Everything. The essence of all software development is the process of breaking a large problem down into smaller, independent pieces (decomposition) and composing the solutions together to form an application that solves the large problem (composition).

Mocking is required when our decomposition strategy has failed.

Mocking is required when the units used to break the large problem down into smaller parts depend on each other. Put another way, mocking is required when our supposed atomic units of composition are not really atomic, and our decomposition strategy has failed to decompose the larger problem into smaller, independent problems.

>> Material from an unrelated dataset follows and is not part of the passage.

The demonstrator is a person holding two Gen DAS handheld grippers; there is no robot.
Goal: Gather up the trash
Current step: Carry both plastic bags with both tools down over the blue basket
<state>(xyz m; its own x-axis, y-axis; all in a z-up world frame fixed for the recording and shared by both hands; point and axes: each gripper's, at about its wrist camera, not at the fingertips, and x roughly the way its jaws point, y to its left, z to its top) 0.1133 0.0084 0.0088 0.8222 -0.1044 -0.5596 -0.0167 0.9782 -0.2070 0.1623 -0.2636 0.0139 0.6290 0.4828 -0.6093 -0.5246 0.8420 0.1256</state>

When decomposition succeeds, it’s possible to use a generic composition utility to compose the pieces back together. Examples:

  • Function composition e.g., lodash/fp/compose
  • Component composition e.g., composing higher-order components with function composition
  • State store/model composition e.g., Redux combineReducers
  • Object or factory composition e.g., mixins or functional mixins
  • Process composition e.g., transducers
  • Promise or monadic composition e.g., asyncPipe(), Kleisli composition with composeM(), composeK(), etc...
  • etc…

When you use generic composition utilities, each element of the composition can be unit tested in isolation without mocking the others.

The compositions themselves will be declarative, so they’ll contain zero unit-testable logic (presumably the composition utility is a third party library with its own unit tests).

Under those circumstances, there’s nothing meaningful to unit test. You need integration tests, instead.

Let’s contrast imperative vs declarative composition using a familiar example:

// Function composition OR
// import pipe from 'lodash/fp/flow';
const pipe = (...fns) => x => fns.reduce((y, f) => f(y), x);
// Functions to compose
const g = n => n + 1;
const f = n => n * 2;
// Imperative composition
const doStuffBadly = x => {
const afterG = g(x);
const afterF = f(afterG);
return afterF;
// Declarative composition
const doStuffBetter = pipe(g, f);
doStuffBadly(20), // 42
doStuffBetter(20) // 42

Function composition is the process of applying a function to the return value of another function. In other words, you create a pipeline of functions, then pass a value to the pipeline, and the value will go through each function like a stage in an assembly line, transforming the value in some way before it’s passed to the next function in the pipeline. Eventually, the last function in the pipeline returns the final value.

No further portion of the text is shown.